* [PROBLEM DETAILS]: Show each line of the data below in which "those" occurs.

Data extracted from a collection
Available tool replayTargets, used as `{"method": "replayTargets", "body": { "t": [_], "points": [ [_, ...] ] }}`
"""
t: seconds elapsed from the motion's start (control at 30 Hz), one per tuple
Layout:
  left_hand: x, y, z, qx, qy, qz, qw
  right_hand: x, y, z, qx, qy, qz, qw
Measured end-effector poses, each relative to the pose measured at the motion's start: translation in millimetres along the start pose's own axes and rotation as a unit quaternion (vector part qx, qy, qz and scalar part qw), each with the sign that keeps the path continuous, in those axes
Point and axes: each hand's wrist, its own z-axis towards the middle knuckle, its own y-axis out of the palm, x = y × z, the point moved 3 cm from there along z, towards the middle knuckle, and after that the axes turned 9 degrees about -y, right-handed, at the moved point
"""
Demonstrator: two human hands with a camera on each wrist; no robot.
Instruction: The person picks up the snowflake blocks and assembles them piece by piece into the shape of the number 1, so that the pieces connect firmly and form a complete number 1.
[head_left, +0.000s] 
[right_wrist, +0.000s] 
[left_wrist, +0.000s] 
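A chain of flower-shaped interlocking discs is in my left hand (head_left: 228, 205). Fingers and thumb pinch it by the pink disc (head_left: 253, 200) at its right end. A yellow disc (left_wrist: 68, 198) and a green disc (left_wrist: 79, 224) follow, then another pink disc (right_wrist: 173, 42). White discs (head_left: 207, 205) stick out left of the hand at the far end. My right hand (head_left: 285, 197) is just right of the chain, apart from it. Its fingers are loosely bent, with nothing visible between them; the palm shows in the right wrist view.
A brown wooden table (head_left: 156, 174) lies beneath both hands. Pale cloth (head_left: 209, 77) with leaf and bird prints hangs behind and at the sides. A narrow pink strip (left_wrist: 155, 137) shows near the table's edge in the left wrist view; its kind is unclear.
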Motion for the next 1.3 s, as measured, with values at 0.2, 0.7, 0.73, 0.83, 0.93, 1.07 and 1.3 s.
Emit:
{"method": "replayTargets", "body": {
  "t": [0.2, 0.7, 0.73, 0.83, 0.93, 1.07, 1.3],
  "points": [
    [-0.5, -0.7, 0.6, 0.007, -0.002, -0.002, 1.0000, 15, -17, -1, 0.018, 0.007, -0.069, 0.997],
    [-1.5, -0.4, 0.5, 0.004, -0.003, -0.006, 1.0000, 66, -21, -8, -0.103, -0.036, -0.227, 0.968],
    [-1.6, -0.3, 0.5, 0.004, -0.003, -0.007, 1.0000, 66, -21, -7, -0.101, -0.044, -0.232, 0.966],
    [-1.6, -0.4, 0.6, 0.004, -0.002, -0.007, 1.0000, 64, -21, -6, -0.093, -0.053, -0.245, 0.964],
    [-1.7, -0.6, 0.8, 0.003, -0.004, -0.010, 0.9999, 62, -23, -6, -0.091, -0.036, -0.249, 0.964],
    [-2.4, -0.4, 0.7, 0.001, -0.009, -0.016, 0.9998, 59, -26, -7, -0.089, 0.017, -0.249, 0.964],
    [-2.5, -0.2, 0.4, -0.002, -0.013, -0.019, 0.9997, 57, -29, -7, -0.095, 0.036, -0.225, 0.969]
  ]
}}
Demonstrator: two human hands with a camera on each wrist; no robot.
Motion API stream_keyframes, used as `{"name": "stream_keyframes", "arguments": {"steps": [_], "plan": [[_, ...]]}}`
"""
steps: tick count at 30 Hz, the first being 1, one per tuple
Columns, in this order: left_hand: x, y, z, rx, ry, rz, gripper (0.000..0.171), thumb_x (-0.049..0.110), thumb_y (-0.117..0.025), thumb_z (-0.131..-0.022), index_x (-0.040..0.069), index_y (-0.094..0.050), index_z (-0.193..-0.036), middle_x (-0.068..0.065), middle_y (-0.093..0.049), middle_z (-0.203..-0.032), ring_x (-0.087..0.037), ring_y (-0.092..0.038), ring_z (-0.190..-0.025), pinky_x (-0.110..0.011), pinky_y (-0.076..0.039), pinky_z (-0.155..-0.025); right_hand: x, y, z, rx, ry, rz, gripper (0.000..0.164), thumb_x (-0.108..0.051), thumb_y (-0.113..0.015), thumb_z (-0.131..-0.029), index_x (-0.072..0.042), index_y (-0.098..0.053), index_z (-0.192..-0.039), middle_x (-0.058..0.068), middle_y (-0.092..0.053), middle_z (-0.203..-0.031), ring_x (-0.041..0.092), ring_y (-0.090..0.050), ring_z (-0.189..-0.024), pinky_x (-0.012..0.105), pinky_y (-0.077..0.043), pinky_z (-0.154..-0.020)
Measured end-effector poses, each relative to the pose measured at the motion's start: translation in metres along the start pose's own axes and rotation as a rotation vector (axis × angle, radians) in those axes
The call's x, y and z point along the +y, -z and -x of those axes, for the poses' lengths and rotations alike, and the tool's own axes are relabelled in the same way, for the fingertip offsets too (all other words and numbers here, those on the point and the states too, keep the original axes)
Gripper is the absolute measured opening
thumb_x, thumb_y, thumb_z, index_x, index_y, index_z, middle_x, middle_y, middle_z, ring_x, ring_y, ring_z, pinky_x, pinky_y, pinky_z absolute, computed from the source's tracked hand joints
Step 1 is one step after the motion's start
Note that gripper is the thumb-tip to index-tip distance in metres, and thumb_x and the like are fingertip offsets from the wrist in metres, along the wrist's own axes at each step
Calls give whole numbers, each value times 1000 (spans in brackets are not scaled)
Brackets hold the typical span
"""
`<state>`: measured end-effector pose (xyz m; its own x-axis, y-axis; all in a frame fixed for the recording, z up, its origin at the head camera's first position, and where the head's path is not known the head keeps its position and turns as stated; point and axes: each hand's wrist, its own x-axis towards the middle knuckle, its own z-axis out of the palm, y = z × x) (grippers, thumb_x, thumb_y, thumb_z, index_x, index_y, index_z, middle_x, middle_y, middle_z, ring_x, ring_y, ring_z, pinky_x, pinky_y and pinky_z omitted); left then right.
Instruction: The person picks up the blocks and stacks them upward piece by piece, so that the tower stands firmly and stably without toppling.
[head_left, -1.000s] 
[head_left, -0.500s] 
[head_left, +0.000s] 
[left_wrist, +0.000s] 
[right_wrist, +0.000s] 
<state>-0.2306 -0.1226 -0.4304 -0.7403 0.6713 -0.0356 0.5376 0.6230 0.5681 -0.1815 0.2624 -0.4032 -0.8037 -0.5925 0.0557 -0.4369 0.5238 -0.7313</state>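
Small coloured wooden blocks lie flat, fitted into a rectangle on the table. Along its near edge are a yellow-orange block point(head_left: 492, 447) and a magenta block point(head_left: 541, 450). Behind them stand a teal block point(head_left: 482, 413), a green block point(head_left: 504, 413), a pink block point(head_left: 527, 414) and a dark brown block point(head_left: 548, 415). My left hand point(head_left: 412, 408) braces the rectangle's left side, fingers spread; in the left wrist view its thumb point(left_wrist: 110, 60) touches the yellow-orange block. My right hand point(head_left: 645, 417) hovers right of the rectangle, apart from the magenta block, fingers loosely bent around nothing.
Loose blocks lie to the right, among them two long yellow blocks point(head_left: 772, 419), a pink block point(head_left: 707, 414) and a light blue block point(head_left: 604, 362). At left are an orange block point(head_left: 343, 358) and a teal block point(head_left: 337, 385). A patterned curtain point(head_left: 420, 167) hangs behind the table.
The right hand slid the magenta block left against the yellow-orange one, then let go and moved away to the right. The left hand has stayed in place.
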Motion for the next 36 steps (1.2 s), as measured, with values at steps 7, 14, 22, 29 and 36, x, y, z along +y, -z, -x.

* [SOLUTION]:
Measured end-effector poses, each relative to the pose measured at the motion's start: translation in millimetres along the start pose's own axes and rotation as a unit quaternion (vector part qx, qy, qz and scalar part qw), each with the sign that keeps the path continuous, in those axes
Measured end-effector poses, each relative to the pose measured at the motion's start: translation in metres along the start pose's own axes and rotation as a rotation vector (axis × angle, radians) in those axes
The call's x, y and z point along the +y, -z and -x of those axes, for the poses' lengths and rotations alike, and the tool's own axes are relabelled in the same way, for the fingertip offsets too (all other words and numbers here, those on the point and the states too, keep the original axes)

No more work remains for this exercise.